Timur belasının Anadolu toprağı üzerinde yaşayan halkları darmadağın
etmesi, bunların ürettiklerine sahip çıkarak gasp etmeleri, Osmanlı
Beyliği’nin yeniden Yıldırım Beyazıt oğullarıyla gündeme gelmesi sonucu
Anadolu topraklarını terk etmeye mecbur hissetmiştir kendilerini.
Timur’un Anadolu topraklarına saldırısı sonucu birçok Hurufi halifesi de
bu topraklardan Balkanlar tarafına kaçarken, Nesimi ne yazık ki Halep’e
gitmiş, Halep topraklarında ölümün kucağına düşmüştür.
Halep’te de düşüncelerinden taviz vermemiştir. Nesimi, hep zındıklıkla,
sapkınlıkla suçlanmış, ancak onun görüşlerine kimse yanıt vermemiş, bu
bilinçsiz, tavır Halep Müftüsü’nün can iane fetvasıyla derisi yüzülerek,
canilerin ödüllendirilmesi yolu seçilmiştir. Halkın gözü önünde derisi
yüzülerek ortalığa bırakılan Nesimi yine de düşüncelerinden ödün
vermemiş, yüzülen derisini sırtına örtünerek Halep sokaklarında
insanların korkunç bakışları arasında yürümeye devam etmiştir. Hatta
şöyle bir söylenti kulaktan kulağa yayılarak bugünlere ulaşmıştır.
Nesimi yüzülürken hıncını alamayan fetva müftüsü şöyle demiş “Bunun kanı
pistir, bir uzva damlasa o uzvun kesilmesi gerekir. Tam bu sırada
Nesimi’nin bir parça kanı katil müftünün şahadet parmağının üstüne
sıçramış. Meydanda bulunan halk, “Müftü Efendi fetvanıza göre
parmağınızın kesilmesi gerekir.” Bunu duyan Katil Müftü Nesne gerekmez
diyerek parmağındaki kanı yıkayarak ortadan kaldırmıştır. Bunun üzerine
Nesimi şöyle seslenmiş:
Zahida bir parmağın kessen dönüp halktan kaçar
Gör bu miskin aşığı serpa sayarlar ağlamaz
İşte inançları uğruna öldürülen insanların görüşleri, işte
inançsızlıkları ve menfaatleri yüzünden yüreklerini başka zalimlere
kiralamış insanlar. Bu insan manzaralarını tarih çok yaşadı.
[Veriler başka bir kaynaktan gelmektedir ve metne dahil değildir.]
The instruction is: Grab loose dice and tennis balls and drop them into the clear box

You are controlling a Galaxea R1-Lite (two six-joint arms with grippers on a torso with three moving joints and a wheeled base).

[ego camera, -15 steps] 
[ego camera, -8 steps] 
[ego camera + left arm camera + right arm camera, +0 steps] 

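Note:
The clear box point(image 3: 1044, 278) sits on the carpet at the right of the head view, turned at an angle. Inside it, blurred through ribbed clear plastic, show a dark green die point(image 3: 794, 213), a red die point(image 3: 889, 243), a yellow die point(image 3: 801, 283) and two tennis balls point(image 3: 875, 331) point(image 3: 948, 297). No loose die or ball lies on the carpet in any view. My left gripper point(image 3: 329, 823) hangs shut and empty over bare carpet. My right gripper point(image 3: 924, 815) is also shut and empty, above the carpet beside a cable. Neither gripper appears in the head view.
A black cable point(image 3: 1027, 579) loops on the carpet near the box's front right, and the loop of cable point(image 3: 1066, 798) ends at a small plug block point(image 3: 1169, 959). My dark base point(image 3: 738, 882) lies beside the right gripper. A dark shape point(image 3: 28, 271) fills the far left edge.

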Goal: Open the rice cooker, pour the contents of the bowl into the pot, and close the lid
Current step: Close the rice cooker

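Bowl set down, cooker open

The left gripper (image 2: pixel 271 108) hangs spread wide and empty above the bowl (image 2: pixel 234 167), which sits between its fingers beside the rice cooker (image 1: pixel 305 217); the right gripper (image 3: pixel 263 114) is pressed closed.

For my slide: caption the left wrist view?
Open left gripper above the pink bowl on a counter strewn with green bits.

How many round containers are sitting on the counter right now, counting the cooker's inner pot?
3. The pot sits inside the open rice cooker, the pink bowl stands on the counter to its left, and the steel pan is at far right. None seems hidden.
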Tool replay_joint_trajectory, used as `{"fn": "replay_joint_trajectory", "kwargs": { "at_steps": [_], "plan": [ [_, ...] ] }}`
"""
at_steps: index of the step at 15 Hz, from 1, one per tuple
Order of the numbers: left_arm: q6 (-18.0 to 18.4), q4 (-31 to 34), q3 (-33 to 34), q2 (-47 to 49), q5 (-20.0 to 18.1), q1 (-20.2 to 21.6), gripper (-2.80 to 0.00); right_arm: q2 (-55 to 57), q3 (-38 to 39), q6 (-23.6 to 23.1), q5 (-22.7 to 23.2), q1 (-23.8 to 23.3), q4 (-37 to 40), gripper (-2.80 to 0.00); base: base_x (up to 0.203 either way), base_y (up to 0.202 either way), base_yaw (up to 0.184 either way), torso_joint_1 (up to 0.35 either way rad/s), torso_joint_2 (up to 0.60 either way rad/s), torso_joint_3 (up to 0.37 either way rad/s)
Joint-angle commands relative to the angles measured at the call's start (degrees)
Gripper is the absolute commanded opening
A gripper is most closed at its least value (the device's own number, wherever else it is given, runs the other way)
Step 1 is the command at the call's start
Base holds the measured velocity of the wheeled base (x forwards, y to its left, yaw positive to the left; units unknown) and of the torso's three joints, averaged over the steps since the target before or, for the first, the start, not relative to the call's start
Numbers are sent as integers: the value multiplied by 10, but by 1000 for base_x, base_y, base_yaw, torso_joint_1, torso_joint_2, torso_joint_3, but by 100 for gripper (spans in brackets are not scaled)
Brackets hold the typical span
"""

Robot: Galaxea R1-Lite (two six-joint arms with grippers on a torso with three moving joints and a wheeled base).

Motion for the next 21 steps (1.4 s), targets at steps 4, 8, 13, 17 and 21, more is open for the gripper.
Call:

Nesimi’nin ölüm tarihi olarak 1404 kayda alınmıştır. Nesimi’ nin ölümü
ardından Türkmen Alevileri “mehdi, Gayip Erenleri, tanrıya çekildi,
gökyüzüne süzüldü, kendisine geldi, kendisiyle bütünleşti derken
Halep’in on iki kapısından on ikisinde de aynı anda çıktığını
söylemişlerdir. Bu kanlı ölüm onu ölümsüzleştirdi.
Tekkesi ve türbesi derisinin yüzüldüğü yerdedir. Ölüm sonrası sevenleri
onu öğretileriyle yaşattılar. Tekkesinde binlerce Nesimi yetişti.